Respectfully, your response is riddled with errors.

First, there’s a lot more to reactor design than “just putting fuel rods next to each other and they heat up.” The fuel rods are inserted into fuel assemblies which contain somewhere between about 60 and about 200 individual fuel rods. The fuel assemblies are then inserted into the reactor when it is shutdown (the Canadian CANDU reactor can be refueled while producing power). A reactor core will contain between about 120 to more than 800 fuel assemblies.

Postulated accident scenarios are analyzed prior to insertion of the fuel assemblies.

The temperature is not kept in balance by a super-heated coolant. In a pressurized water reactor (such as is being constructed in China, South Carolina, and Georgia), the water is pressurized to 2250 psi and is kept in a liquid state. The heat in the coolant is transferred, as you write, to water in a separate circuit at lower pressure where it does boil to steam which then powers the turbine-generator.

In a boiling water reactor (such as that used at Fukashima), the system is pressurized to about 1000 psi and the coolant boils at saturation temperature in the core and goes directly to the turbine-generator.

A meltdown does not occur when the fuel rods are so close together for too long.

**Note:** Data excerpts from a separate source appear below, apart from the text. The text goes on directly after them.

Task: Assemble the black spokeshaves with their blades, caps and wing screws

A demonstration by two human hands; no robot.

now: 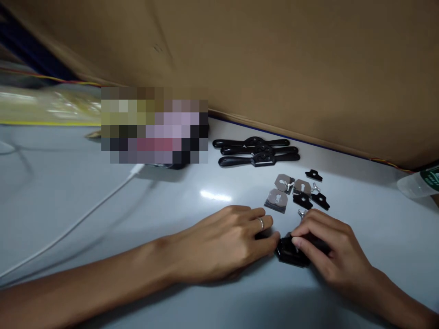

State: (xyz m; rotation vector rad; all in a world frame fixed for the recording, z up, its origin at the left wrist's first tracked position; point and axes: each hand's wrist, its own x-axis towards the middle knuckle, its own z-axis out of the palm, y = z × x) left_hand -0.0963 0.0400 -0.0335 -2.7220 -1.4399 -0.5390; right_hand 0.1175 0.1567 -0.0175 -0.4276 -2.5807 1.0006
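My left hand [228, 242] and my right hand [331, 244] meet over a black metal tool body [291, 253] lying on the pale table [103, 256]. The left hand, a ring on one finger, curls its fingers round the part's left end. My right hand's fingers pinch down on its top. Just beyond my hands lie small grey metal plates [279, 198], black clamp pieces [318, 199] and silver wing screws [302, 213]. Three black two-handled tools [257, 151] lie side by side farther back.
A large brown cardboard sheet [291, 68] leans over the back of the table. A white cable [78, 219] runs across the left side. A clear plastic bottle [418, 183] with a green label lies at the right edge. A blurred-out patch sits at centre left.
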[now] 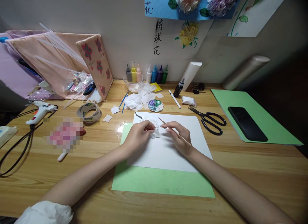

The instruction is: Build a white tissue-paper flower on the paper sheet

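Observation:
My left hand (139, 134) is closed in a pinch on a white crumpled tissue-paper flower (154, 125) that lies on a white sheet (166, 150). My right hand (179, 135) is closed around a thin wooden stick (161, 121), whose tip points up and left toward the flower. The white sheet rests on a light green sheet (158, 180) on the wooden table. Both forearms reach in from the bottom edge.
Black scissors (209, 119) lie right of the sheet; a phone (247, 123) sits on a green mat (271, 121). A tape roll (89, 112), glue gun (40, 110), paint bottles (146, 74), tissue scraps (137, 100) and a palette (155, 105) stand behind and left.

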The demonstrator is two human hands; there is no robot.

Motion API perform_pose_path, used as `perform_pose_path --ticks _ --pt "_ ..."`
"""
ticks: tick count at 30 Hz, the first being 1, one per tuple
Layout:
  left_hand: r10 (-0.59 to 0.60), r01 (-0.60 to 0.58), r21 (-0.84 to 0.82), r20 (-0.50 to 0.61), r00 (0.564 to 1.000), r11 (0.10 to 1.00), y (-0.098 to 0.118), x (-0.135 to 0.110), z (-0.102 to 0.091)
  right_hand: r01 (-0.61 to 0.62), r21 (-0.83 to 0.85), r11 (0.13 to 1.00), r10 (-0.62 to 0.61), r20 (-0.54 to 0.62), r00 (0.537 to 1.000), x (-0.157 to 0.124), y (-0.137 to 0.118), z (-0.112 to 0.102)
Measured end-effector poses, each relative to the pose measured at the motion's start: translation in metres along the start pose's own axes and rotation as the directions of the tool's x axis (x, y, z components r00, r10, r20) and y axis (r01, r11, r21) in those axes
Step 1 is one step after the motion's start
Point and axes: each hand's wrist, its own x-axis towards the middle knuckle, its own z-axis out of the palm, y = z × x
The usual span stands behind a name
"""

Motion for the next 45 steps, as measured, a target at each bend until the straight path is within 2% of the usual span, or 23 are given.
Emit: perform_pose_path --ticks 3,7,10,12,14,17,18,21,23,26,29,31,34,37,41,45 --pt "-0.027 0.025 -0.073 -0.026 0.999 0.997 -0.001 0.001 0.001 -0.076 0.002 0.997 0.076 0.046 0.996 0.003 0.0 0.002" --pt "-0.069 0.063 -0.16 -0.033 0.997 0.985 -0.005 0.003 0.003 0.004 -0.007 1.0 -0.004 0.068 0.998 0.003 0.001 0.003" --pt "-0.118 0.107 -0.233 -0.033 0.993 0.967 -0.009 0.006 0.003 0.027 0.018 0.999 -0.028 0.04 0.999 0.002 0.0 0.003" --pt "-0.151 0.137 -0.263 -0.037 0.988 0.955 -0.01 0.008 0.003 -0.016 0.043 0.999 0.016 -0.022 1.0 0.003 0.001 0.003" --pt "-0.178 0.16 -0.269 -0.045 0.983 0.95 -0.009 0.009 0.002 -0.115 0.055 0.992 0.122 -0.14 0.983 0.005 0.005 0.002" --pt "-0.16 0.146 -0.236 -0.04 0.986 0.961 -0.005 0.005 0.003 -0.291 0.085 0.953 0.302 -0.322 0.897 0.012 0.017 -0.003" --pt "-0.136 0.127 -0.21 -0.03 0.99 0.969 -0.004 0.003 0.004 -0.325 0.104 0.94 0.341 -0.34 0.876 0.014 0.021 -0.005" --pt "-0.058 0.056 -0.101 -0.018 0.998 0.993 -0.001 -0.003 0.006 -0.326 0.136 0.935 0.353 -0.415 0.838 0.019 0.028 -0.01" --pt "-0.023 0.021 -0.032 -0.036 0.999 0.999 -0.002 -0.006 0.007 -0.286 0.148 0.947 0.322 -0.432 0.842 0.017 0.026 -0.01" --pt "0.007 -0.004 0.04 -0.066 0.998 0.999 -0.005 -0.007 0.007 -0.189 0.161 0.969 0.235 -0.348 0.908 0.009 0.018 -0.007" --pt "0.036 -0.029 0.103 -0.069 0.997 0.994 -0.009 -0.007 0.007 -0.074 0.169 0.983 0.106 -0.189 0.976 0.0 0.012 -0.005" --pt "0.063 -0.053 0.137 -0.068 0.996 0.989 -0.011 -0.006 0.008 -0.001 0.141 0.99 0.008 -0.052 0.999 -0.002 0.01 -0.004" --pt "0.11 -0.095 0.183 -0.073 0.991 0.978 -0.012 -0.006 0.008 0.126 0.074 0.989 -0.136 0.151 0.979 -0.001 0.008 -0.005" --pt "0.15 -0.129 0.228 -0.079 0.985 0.965 -0.013 -0.005 0.009 0.212 0.02 0.977 -0.21 0.262 0.942 0.002 0.007 -0.004" --pt "0.176 -0.152 0.258 -0.072 0.982 0.954 -0.015 -0.004 0.009 0.236 -0.048 0.97 -0.21 0.309 0.928 0.004 0.006 -0.002" --pt "0.197 -0.173 0.263 -0.069 0.978 0.949 -0.015 -0.003 0.011 0.225 -0.073 0.972 -0.193 0.305 0.933 0.004 0.008 0.0"
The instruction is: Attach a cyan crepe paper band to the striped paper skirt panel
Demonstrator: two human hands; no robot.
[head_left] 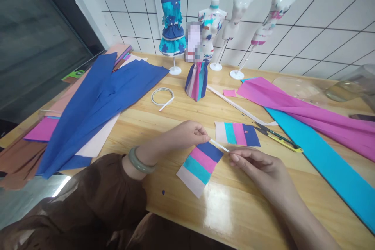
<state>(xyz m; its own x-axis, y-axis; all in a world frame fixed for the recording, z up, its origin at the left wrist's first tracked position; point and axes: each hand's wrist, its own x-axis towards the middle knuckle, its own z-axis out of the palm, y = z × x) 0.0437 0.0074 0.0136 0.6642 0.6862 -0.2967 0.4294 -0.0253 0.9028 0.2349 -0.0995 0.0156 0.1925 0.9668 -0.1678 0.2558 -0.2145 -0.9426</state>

The fuel rods are fastened in the fuel assemblies and do not move. A meltdown occurs when the coolant is lost. The reactor is already shutdown, and the fission chain reaction has been shutdown.

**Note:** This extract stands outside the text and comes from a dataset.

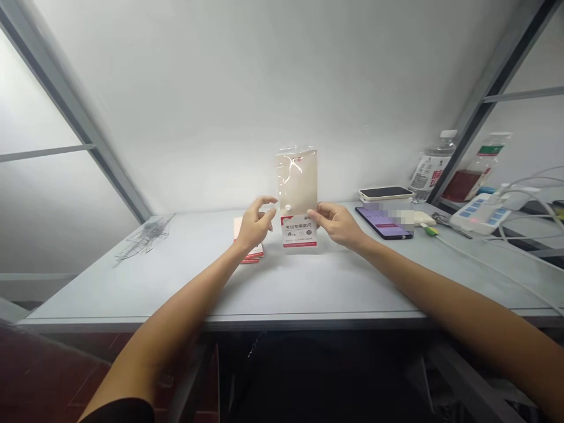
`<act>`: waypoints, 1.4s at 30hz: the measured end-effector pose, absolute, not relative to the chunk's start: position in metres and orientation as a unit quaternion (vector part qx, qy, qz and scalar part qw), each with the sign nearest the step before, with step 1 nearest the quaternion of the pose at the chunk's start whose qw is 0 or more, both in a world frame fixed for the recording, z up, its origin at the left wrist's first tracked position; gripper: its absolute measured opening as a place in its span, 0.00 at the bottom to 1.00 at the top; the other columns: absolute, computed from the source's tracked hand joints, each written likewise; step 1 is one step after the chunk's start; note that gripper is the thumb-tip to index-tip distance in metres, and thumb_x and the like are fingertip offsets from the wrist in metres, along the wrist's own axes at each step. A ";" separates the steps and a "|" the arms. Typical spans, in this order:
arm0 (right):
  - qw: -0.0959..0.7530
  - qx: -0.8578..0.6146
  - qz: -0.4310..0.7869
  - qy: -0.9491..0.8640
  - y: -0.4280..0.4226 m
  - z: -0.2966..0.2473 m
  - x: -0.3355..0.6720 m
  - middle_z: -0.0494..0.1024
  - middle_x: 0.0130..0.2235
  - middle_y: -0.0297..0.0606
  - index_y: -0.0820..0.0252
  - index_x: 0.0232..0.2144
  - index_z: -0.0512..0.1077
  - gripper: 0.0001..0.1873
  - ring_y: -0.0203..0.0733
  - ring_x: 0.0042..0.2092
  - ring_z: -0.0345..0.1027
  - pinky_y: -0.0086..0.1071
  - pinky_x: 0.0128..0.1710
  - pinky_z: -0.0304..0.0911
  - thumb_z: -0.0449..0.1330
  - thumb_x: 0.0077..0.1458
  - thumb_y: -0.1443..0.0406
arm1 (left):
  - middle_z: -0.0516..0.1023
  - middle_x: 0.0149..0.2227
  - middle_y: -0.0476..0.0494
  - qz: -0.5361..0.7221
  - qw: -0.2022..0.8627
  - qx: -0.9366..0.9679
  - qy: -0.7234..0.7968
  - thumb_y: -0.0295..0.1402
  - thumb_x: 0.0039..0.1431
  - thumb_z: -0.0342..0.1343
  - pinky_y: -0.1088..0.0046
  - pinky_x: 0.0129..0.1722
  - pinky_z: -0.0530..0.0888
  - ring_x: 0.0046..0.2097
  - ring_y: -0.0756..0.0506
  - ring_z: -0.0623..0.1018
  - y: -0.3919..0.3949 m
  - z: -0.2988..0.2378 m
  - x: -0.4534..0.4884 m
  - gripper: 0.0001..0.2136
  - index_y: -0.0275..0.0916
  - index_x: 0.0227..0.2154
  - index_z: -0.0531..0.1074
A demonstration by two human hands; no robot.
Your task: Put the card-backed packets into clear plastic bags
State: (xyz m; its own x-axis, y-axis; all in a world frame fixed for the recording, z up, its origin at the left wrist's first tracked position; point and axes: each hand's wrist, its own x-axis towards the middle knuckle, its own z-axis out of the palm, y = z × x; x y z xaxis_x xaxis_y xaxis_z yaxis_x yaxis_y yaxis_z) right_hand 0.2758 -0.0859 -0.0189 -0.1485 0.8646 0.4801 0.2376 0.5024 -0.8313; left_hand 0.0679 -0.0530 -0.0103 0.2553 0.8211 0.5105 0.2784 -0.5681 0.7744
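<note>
Upright above the table stands a clear plastic button-closure packet of a ruler set (297, 188), with a red-and-white paper label (298, 230) at its lower end. My right hand (335, 224) grips the packet's right edge between thumb and fingers. My left hand (255, 223) is at the left edge, thumb and fingers apart, and its thumb tip reaches the plastic near a white round button (288, 207). Behind my left hand, a small stack of red-and-white packets (249, 259) lies on the table, partly hidden by that hand.
On the pale grey table (185, 288), crumpled clear wrap (143, 238) lies at the left. A smartphone (383, 223), a second phone (385, 192), plastic bottles (432, 164), a power strip (484, 214) and cables sit at the right, against a white wall.
</note>
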 end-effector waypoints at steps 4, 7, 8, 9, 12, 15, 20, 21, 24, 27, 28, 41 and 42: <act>0.514 -0.396 0.303 -0.698 -0.086 -0.019 0.276 0.75 0.29 0.36 0.61 0.26 0.69 0.18 0.39 0.31 0.69 0.34 0.33 0.67 0.57 0.51 0.50 | 0.67 0.51 0.45 0.472 0.232 0.771 0.358 0.38 0.55 0.51 0.70 0.37 0.71 0.42 0.47 0.73 -0.056 -0.005 0.068 0.09 0.41 0.32 0.73; 0.506 -0.396 0.305 -0.703 -0.086 -0.020 0.277 0.75 0.29 0.37 0.61 0.27 0.70 0.18 0.40 0.32 0.69 0.34 0.34 0.67 0.57 0.51 0.51 | 0.65 0.54 0.48 0.460 0.193 0.781 0.376 0.42 0.52 0.55 0.65 0.48 0.67 0.57 0.41 0.62 -0.059 -0.002 0.069 0.09 0.44 0.30 0.75; 0.503 -0.397 0.306 -0.704 -0.086 -0.020 0.277 0.75 0.30 0.37 0.61 0.28 0.70 0.18 0.40 0.32 0.69 0.34 0.34 0.67 0.57 0.51 0.51 | 0.65 0.55 0.49 0.458 0.192 0.780 0.380 0.43 0.52 0.55 0.63 0.51 0.65 0.58 0.41 0.60 -0.060 -0.002 0.070 0.10 0.45 0.30 0.75; 0.500 -0.397 0.309 -0.705 -0.086 -0.021 0.277 0.75 0.30 0.38 0.61 0.29 0.70 0.18 0.40 0.33 0.69 0.34 0.34 0.67 0.56 0.51 0.51 | 0.65 0.55 0.49 0.459 0.194 0.778 0.382 0.44 0.51 0.56 0.62 0.53 0.63 0.59 0.42 0.59 -0.060 -0.003 0.070 0.10 0.45 0.29 0.75; 0.492 -0.397 0.309 -0.710 -0.087 -0.021 0.277 0.76 0.33 0.39 0.61 0.31 0.71 0.19 0.41 0.33 0.70 0.34 0.35 0.67 0.56 0.51 0.50 | 0.64 0.56 0.50 0.464 0.210 0.771 0.381 0.44 0.50 0.56 0.60 0.57 0.59 0.60 0.42 0.58 -0.058 -0.004 0.071 0.10 0.44 0.27 0.75; 0.485 -0.406 0.292 -0.717 -0.088 -0.020 0.277 0.76 0.31 0.38 0.61 0.28 0.71 0.19 0.41 0.33 0.69 0.34 0.34 0.67 0.56 0.51 0.50 | 0.64 0.57 0.50 0.456 0.250 0.779 0.351 0.44 0.52 0.55 0.61 0.58 0.58 0.60 0.43 0.60 -0.058 -0.004 0.071 0.11 0.43 0.27 0.75; 0.472 -0.407 0.292 -0.726 -0.091 -0.020 0.275 0.77 0.32 0.38 0.61 0.29 0.72 0.19 0.43 0.35 0.71 0.35 0.36 0.67 0.55 0.51 0.50 | 0.69 0.53 0.47 0.433 0.313 0.788 0.306 0.43 0.55 0.53 0.64 0.54 0.63 0.55 0.43 0.67 -0.058 -0.002 0.071 0.13 0.40 0.24 0.75; 0.470 -0.405 0.297 -0.726 -0.091 -0.021 0.275 0.77 0.34 0.39 0.60 0.31 0.72 0.19 0.43 0.36 0.71 0.35 0.37 0.67 0.55 0.51 0.50 | 0.70 0.52 0.46 0.435 0.315 0.785 0.310 0.42 0.54 0.53 0.64 0.54 0.64 0.55 0.43 0.67 -0.058 -0.003 0.072 0.13 0.40 0.24 0.75; 0.465 -0.404 0.295 -0.730 -0.091 -0.022 0.275 0.78 0.35 0.39 0.60 0.32 0.73 0.19 0.43 0.36 0.71 0.35 0.37 0.67 0.55 0.51 0.50 | 0.71 0.49 0.45 0.442 0.318 0.773 0.326 0.43 0.53 0.54 0.66 0.52 0.65 0.53 0.43 0.68 -0.054 -0.005 0.071 0.12 0.40 0.25 0.75; 0.461 -0.416 0.268 -0.737 -0.090 -0.023 0.275 0.77 0.31 0.38 0.60 0.28 0.72 0.19 0.41 0.33 0.71 0.34 0.36 0.67 0.55 0.51 0.50 | 0.73 0.47 0.44 0.447 0.317 0.764 0.340 0.43 0.52 0.55 0.67 0.49 0.68 0.51 0.43 0.69 -0.052 -0.007 0.071 0.12 0.40 0.26 0.75; 0.460 -0.420 0.260 -0.738 -0.089 -0.023 0.276 0.77 0.30 0.38 0.60 0.27 0.72 0.19 0.41 0.33 0.71 0.33 0.35 0.67 0.55 0.52 0.50 | 0.73 0.46 0.44 0.449 0.314 0.762 0.346 0.43 0.51 0.56 0.67 0.48 0.68 0.51 0.43 0.70 -0.051 -0.007 0.071 0.12 0.40 0.26 0.75; 0.468 -0.459 0.242 -0.715 -0.081 -0.023 0.283 0.76 0.28 0.38 0.62 0.27 0.71 0.20 0.39 0.28 0.72 0.35 0.34 0.68 0.55 0.51 0.50 | 0.72 0.45 0.44 0.478 0.319 0.743 0.343 0.44 0.54 0.53 0.69 0.46 0.69 0.48 0.45 0.72 -0.048 -0.010 0.072 0.13 0.40 0.28 0.76; 0.469 -0.465 0.242 -0.711 -0.080 -0.023 0.284 0.76 0.28 0.38 0.62 0.28 0.71 0.20 0.39 0.28 0.72 0.36 0.35 0.68 0.55 0.51 0.50 | 0.72 0.46 0.43 0.481 0.330 0.737 0.341 0.44 0.54 0.52 0.69 0.46 0.70 0.47 0.45 0.72 -0.046 -0.011 0.071 0.14 0.39 0.28 0.75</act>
State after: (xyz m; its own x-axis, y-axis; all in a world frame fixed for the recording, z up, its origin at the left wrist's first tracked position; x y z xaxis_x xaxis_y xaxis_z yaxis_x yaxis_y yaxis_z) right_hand 0.2840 -0.0800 -0.0229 -0.1274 0.8876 0.4426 0.4335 0.4512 -0.7801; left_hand 0.0713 -0.0462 -0.0110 0.3038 0.8203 0.4845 0.1850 -0.5497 0.8146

While recriticality can in principle occur if a core melts, I don’t think that we have actually seen one.

In an emergency, the reactor is “scrammed”, which means that the control rods are inserted. No fuel rods are dropped. I have no idea what “flood the coolant” means? If certain sets of instrumentation responses are received, then a “safety injection” is triggered in which the reactor vessel is flooded with additional coolant due the instrumentation response indicating that the coolant system has a leak.

A reactor scram can be automatic or can be manually actuated. If it is a manual scram, then you are correct - a button (large red) is pushed and the control rods (in a pressurized water reactor) dropped in due to gravity. (The control rods are inserted from the bottom of the core in a boiling water reactor and are hydraulically driven).

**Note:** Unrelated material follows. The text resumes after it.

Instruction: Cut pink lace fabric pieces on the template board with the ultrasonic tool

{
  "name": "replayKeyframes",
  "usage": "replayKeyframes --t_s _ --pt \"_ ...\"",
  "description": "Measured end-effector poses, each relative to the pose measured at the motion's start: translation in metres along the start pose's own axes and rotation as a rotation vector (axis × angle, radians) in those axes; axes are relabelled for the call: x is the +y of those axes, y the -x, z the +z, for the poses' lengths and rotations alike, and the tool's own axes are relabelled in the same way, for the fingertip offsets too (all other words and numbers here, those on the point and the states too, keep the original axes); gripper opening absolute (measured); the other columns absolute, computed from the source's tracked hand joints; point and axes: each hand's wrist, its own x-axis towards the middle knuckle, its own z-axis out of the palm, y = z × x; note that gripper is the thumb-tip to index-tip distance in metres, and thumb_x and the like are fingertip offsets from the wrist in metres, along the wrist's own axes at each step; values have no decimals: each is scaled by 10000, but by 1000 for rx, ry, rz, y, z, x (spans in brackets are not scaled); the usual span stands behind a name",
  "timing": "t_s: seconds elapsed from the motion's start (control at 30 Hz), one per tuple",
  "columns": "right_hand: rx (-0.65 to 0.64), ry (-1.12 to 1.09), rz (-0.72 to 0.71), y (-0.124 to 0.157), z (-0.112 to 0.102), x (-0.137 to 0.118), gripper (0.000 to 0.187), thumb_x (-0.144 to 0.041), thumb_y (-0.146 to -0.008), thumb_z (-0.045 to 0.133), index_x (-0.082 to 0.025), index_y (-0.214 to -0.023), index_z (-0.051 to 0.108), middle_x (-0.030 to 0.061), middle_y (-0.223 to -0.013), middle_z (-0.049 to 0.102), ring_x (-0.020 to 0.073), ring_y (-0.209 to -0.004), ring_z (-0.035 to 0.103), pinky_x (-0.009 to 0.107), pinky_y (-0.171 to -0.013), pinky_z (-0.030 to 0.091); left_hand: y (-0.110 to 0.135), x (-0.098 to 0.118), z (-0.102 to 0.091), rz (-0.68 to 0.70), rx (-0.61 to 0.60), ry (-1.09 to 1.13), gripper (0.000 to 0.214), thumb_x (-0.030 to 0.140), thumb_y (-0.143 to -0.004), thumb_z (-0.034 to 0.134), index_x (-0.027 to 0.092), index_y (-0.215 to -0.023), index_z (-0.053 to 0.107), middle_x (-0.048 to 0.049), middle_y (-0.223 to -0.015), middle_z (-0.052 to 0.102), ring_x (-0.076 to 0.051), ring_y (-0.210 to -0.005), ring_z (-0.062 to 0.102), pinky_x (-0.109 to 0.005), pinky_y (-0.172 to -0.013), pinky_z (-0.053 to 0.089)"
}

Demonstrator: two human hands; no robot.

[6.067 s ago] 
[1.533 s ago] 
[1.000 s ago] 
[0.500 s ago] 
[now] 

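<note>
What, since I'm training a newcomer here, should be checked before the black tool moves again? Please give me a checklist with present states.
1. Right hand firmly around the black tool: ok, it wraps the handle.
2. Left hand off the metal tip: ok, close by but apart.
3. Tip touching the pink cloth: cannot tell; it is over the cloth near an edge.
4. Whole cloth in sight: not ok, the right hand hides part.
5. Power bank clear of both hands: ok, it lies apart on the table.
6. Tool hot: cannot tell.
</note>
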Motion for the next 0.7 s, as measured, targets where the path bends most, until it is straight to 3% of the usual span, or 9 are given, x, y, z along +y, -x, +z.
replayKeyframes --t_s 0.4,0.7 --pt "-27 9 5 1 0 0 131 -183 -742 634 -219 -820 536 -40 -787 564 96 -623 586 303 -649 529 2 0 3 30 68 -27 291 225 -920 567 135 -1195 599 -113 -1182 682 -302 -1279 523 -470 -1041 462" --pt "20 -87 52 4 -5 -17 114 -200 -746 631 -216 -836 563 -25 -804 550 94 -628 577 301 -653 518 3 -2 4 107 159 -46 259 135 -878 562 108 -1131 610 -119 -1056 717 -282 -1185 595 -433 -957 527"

Your final question is based on a misunderstanding of how a reactor operates.

When the uranium or plutonium fissions, it typically splits into two isotopes, both of which are radioactive. Their radioactive decay produces heat, which must be removed. When a reactor is shutdown, the fission chain reaction is immediately stopped, but this decay heat contiunes - when the reactor shuts down, the decay heat is about 7% of the power immediately before the shutdown. The amount of decay heat decreases with time. A meltdown occurs when this decay heat cannot be removed.